The PBSC donors did not have an increased risk for new cardiovascular disease when compared to their non-donating siblings (hazard ratio 0.86, 95% CI 0.68–1.09, p-value 0.21), Table 4.
Donor mortality
Mortality from any cause was registered for 32 of 1098 PBSC donors (2.9%) during follow up, compared to 240 of 5495 population controls (4.4%). All-cause mortality was lower for donors than controls (hazard ratio 0.65, 95% CI 0.45–0.94, p-value 0.02), in a regression model including sex and age at donation. If a weighted Charlson Comorbidity Index-variable (CCI) was included in the model, as an adjustment for potential different baseline risks of cardiovascular disease between donors and controls, this difference was no longer significant (hazard ratio 0.70, 95% CI 0.49–1.02, p-value 0.06).

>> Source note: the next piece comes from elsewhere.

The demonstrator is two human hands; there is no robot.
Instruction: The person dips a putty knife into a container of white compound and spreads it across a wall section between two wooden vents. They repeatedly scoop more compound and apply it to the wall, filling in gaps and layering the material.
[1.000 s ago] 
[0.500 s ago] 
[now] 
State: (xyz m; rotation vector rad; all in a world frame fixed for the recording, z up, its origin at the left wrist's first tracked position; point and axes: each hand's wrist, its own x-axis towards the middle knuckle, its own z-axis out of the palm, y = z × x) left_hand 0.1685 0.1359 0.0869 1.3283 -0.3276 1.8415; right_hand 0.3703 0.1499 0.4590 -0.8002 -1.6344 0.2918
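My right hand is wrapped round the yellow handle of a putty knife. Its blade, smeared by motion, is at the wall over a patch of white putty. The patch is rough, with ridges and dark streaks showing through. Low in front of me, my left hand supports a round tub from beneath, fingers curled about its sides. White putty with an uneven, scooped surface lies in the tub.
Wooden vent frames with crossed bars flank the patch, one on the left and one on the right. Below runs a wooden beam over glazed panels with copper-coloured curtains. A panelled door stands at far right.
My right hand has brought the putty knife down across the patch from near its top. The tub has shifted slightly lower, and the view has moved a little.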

Similarly, CVD-specific mortality was lower for donors (1.5%) than for controls (2.4%) (hazard ratio 0.59, 95% CI 0.35–0.99, p-value 0.04), in the model including sex and age, but no longer significantly so when the CCI variable was included, (hazard ratio 0.65, 95% CI 0.39–1.09, p-value 0.10).

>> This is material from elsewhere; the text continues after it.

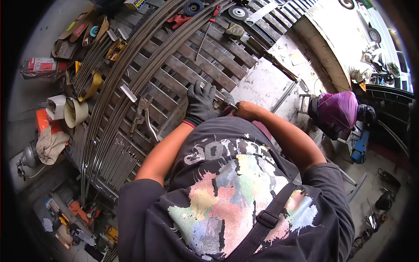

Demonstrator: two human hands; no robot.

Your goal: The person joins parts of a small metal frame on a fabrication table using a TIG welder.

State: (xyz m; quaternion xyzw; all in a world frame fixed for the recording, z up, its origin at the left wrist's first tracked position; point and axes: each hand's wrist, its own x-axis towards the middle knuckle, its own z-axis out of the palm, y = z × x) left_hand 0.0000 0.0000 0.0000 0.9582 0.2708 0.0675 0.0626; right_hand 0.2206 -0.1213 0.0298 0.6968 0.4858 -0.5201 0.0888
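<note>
My left hand (200,104), in a dark grey glove with a red cuff, is closed at the front edge of the slatted metal bench (172,81). A small shiny metal end shows by its fingertips. My right hand (247,110), bare, is closed close to my shirt, around the end of a thin metal tool or rod (226,103) that spans the gap between both hands. What exactly it is, I cannot make out. Left of my gloved hand lie locking pliers (142,112) and a short light metal piece (128,93).
Long metal rods (114,87) run across the bench. Beyond lie a red-handled screwdriver (214,18), a tape measure (235,30) and a grinding disc (238,13). Boxes and tape rolls (76,112) sit at left. A person in purple (337,109) is at right.
</note>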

There was no donor mortality registered within the first 12 months after donation. The first registered case occurred after 1.8 years, in a related donor aged 61 at time of donation, dying from pancreatic cancer.
Mortality causes for all deceased PBSC donors can be found in Supplementary Appendix 3.
Discussion
The number of allogeneic transplantations have been increasing steadily over the last 30 years, with an increase in older recipients, and a gradual increase of donations from both sibling and haplo-identical related donors [15, 16]. An expected consequence of this is the increasing use of older donors, presumably with a higher degree of risk factors for cardiovascular disease.
Stem cell donation is generally safe, and associated with low risk of short-term morbidity. However, since the donors are healthy volunteers, all measures must be taken to avoid negative consequences, both at donation and in a longer perspective. Cardiovascular risk has in this setting been high-lighted in international guidelines [17].
In our analyses, the overall risk of cardiovascular disease after PBSC donation reassuringly does not seem to be increased, compared to population controls, bone marrow donors or the donors´ siblings, even among donors followed for a median of almost ten years. There is even an indication that the risk of new cardiovascular disease is slightly lower for PBSC donors compared to age, sex and county-of-residence matched population controls (hazard ratios ranging from 0.72 to 0.98), likely due to unadjusted differences in cardiovascular disease risk factors. The precision of the individual estimates are however fairly low, as seen in Table 2.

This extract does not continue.